→ WHAT THE TASK REQUIRES:
In the data below, find every line with the word "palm" and copy it.

→ SUPPLIED RECORDS:
□ □ □ □ □ □ □

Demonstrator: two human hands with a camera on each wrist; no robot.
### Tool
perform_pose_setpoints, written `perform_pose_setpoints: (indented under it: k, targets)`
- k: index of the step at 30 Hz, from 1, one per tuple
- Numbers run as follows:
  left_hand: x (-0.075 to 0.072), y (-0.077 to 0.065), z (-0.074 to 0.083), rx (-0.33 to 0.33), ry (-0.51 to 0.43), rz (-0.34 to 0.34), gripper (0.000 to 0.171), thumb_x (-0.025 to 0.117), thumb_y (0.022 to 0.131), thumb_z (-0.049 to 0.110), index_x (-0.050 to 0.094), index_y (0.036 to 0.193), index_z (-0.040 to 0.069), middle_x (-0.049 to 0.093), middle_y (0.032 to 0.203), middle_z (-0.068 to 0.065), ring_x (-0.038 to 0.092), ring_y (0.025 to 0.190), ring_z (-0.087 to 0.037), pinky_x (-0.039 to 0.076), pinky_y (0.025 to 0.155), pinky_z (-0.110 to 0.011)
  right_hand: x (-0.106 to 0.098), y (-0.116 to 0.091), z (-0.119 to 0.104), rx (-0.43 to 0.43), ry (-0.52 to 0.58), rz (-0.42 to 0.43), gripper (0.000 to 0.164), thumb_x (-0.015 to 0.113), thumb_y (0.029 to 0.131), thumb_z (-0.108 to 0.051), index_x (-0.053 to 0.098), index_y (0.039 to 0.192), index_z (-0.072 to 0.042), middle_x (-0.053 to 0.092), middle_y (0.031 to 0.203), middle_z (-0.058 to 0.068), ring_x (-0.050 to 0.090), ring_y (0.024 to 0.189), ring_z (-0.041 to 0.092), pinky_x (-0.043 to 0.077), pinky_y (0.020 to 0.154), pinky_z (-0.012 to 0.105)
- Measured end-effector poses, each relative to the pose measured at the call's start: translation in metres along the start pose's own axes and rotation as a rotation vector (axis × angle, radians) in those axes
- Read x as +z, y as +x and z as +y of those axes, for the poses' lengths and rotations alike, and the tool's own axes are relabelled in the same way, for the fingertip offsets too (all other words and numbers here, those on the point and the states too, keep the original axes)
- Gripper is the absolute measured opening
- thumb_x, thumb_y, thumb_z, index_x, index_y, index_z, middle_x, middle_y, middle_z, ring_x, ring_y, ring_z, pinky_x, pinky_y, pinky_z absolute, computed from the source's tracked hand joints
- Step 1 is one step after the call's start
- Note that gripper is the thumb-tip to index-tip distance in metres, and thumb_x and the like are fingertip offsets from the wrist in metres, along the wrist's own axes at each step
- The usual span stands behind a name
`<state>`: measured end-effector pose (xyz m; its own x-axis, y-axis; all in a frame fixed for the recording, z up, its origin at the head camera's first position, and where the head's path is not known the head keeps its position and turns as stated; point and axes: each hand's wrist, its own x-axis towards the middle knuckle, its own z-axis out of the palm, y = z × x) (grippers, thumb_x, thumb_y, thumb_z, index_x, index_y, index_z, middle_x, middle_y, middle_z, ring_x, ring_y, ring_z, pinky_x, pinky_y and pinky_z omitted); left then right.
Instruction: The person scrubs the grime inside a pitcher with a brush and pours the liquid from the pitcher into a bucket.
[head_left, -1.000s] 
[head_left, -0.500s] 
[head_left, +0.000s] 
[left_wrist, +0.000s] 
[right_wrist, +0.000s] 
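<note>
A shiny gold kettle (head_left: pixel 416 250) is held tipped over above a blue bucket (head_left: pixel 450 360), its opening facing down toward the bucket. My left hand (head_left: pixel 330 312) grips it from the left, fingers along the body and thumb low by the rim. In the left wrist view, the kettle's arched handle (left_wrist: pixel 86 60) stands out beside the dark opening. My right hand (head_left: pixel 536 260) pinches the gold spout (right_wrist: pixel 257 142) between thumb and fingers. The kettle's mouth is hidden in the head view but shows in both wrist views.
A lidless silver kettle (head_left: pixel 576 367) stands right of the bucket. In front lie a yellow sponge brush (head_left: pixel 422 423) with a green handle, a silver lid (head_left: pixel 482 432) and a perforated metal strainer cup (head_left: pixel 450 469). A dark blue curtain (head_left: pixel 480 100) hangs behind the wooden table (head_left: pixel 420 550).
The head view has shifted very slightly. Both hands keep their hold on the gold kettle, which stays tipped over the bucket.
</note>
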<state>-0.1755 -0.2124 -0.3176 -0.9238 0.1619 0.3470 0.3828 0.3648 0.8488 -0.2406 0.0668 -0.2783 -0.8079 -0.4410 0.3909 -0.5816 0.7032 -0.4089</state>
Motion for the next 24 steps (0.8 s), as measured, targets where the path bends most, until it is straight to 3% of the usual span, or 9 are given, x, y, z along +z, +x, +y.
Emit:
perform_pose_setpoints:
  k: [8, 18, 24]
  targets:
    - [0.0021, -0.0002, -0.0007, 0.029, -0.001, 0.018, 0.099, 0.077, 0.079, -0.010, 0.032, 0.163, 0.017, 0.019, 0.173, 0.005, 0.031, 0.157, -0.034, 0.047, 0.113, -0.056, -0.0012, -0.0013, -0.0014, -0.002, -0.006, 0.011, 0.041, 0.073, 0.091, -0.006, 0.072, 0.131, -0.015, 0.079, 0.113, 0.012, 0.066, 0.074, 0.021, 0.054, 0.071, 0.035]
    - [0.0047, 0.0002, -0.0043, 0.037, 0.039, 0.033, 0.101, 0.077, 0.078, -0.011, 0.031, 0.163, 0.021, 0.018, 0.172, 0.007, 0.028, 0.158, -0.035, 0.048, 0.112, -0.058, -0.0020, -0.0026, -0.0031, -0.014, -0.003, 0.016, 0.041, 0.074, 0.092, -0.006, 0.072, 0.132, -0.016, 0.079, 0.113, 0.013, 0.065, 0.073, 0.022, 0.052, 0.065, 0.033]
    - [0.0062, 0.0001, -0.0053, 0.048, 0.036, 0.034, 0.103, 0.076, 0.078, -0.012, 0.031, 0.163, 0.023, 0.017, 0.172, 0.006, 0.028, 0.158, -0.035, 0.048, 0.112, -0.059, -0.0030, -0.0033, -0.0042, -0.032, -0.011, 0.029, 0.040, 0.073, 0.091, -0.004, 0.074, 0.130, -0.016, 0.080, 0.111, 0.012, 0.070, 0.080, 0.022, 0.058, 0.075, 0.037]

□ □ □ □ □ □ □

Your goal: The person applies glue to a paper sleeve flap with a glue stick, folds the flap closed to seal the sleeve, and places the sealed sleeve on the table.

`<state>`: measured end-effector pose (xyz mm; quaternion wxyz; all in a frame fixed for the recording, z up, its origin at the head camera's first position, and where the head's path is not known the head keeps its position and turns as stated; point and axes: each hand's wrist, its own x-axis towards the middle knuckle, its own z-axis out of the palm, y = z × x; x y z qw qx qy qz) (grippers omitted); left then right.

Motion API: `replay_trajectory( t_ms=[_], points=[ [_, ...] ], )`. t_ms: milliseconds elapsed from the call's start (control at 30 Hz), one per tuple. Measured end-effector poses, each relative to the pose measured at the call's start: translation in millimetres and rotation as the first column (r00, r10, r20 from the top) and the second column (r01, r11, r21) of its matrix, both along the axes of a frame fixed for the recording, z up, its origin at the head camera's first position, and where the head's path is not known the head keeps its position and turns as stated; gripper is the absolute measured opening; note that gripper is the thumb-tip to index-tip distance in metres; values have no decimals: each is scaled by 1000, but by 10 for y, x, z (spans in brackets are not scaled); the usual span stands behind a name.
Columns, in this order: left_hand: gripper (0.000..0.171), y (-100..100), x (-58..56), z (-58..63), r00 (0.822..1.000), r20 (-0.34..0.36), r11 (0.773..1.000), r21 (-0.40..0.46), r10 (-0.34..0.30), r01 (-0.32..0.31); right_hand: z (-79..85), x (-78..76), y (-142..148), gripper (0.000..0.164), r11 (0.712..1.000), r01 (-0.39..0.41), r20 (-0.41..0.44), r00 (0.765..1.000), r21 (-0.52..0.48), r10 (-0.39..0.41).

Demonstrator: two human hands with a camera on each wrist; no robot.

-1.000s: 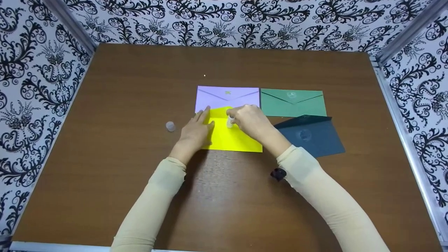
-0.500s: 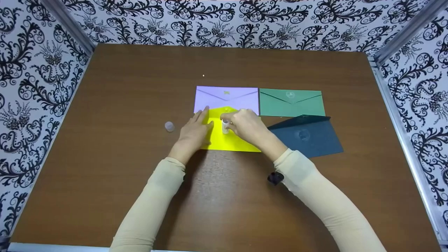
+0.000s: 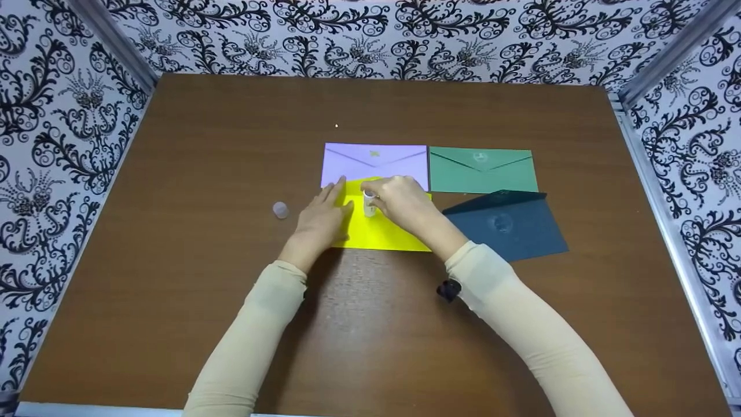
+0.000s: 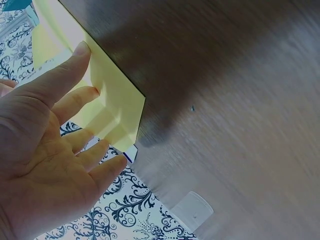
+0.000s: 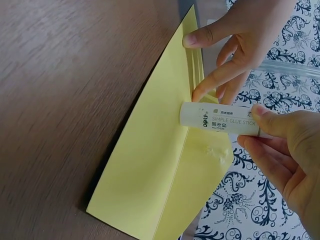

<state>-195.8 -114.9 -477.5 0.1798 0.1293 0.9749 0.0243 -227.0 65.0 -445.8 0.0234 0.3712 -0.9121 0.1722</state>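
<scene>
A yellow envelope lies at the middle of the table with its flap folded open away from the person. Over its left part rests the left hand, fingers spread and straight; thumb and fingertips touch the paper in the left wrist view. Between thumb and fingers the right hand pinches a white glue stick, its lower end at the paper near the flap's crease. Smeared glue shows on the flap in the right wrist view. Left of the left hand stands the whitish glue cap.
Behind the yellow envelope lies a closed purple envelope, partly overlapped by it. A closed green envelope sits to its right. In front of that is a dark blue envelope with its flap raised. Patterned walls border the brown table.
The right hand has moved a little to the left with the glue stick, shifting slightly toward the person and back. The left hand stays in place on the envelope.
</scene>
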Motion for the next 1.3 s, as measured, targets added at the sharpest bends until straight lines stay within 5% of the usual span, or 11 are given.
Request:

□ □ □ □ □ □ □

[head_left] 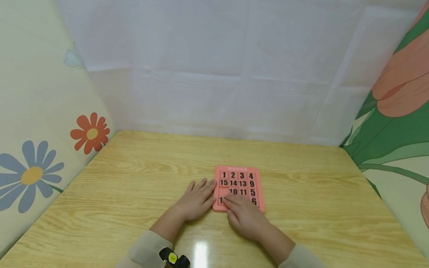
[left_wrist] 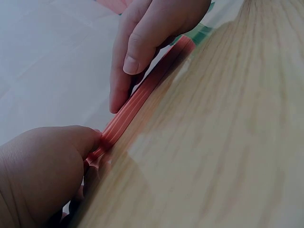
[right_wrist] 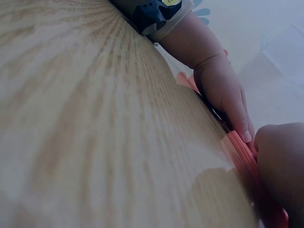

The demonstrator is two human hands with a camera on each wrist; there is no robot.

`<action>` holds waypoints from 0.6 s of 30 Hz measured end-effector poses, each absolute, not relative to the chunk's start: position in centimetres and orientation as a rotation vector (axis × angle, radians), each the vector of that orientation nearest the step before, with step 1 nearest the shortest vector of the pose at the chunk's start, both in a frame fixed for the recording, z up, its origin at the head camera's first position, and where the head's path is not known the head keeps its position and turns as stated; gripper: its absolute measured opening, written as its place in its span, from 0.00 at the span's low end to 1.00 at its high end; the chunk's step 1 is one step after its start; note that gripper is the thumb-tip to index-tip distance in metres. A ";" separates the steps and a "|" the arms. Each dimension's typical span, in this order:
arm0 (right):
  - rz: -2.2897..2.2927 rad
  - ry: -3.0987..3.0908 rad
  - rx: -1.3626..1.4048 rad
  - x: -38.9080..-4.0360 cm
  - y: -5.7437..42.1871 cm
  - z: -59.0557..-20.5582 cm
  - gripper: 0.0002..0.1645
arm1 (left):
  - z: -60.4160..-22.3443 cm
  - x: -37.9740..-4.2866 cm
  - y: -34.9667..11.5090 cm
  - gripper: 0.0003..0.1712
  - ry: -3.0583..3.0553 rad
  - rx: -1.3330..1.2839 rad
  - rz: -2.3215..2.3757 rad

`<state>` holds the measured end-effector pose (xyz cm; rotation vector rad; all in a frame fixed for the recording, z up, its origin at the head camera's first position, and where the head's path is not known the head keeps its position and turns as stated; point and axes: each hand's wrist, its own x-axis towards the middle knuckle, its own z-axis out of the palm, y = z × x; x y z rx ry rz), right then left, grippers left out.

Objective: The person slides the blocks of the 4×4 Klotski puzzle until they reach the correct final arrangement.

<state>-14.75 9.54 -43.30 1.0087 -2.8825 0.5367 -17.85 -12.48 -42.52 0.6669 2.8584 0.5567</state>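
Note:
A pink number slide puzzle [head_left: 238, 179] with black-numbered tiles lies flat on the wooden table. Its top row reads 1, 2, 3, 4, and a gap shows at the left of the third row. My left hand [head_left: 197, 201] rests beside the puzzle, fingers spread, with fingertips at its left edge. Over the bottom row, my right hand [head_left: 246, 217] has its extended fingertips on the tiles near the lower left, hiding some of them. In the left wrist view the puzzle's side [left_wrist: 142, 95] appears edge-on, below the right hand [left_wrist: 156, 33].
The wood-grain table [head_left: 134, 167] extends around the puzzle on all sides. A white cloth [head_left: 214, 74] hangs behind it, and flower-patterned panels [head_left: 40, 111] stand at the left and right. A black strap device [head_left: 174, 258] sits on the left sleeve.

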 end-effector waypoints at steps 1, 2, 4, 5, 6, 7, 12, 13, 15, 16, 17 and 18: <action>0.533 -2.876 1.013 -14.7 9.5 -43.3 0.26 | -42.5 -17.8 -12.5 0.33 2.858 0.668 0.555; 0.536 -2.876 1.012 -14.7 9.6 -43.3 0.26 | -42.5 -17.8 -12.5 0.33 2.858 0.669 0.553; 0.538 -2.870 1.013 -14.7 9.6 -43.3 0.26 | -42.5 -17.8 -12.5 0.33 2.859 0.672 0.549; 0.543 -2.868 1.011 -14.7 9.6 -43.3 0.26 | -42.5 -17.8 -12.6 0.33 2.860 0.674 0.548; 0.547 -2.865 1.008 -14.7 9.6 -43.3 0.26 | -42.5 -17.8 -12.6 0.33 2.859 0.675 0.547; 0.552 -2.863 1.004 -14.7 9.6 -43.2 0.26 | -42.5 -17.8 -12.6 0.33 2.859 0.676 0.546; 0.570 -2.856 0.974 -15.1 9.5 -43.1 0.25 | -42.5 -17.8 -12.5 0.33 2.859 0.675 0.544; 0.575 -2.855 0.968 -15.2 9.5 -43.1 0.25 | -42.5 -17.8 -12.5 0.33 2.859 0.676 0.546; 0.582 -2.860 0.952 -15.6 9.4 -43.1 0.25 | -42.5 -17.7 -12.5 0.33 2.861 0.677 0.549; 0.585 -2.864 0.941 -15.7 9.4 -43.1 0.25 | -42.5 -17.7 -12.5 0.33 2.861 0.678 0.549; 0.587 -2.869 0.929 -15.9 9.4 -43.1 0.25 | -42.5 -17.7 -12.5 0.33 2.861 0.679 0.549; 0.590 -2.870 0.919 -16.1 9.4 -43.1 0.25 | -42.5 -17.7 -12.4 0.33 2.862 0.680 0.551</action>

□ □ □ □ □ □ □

→ YOUR RESPONSE:
`<state>`: measured end-effector pose (xyz m; its own x-axis, y-axis; all in a frame fixed for the recording, z up, its origin at the head camera's first position, and where the head's path is not known the head keeps its position and turns as stated; point and axes: each hand's wrist, its own x-axis towards the middle knuckle, its own z-axis out of the palm, y = z × x) (grippers, thumb_x, thumb_y, thumb_z, index_x, index_y, index_z, middle_x, middle_y, middle_z, ring_x, ring_y, ring_z, pinky_x, pinky_y and pinky_z omitted); left then right.
`<state>`: measured end-effector pose (xyz mm; quaternion wxyz; all in a frame fixed for the recording, z up, its origin at the head camera's first position, and where the head's path is not known the head keeps its position and turns as stated; point and axes: each hand's wrist, its own x-axis towards the middle knuckle, its own z-axis out of the palm, y = z × x; x y z qw qx qy qz) (grippers omitted); left then right.
`<state>` holds the measured end-effector pose (xyz cm; rotation vector rad; all in a frame fixed for the recording, z up, its origin at the head camera's first position, and where the head's path is not known the head keeps its position and turns as stated; point and axes: each hand's wrist, its own x-axis towards the middle knuckle, its own z-axis out of the palm, y = z × x; x y z rx ry rz), right then left, grippers left out.

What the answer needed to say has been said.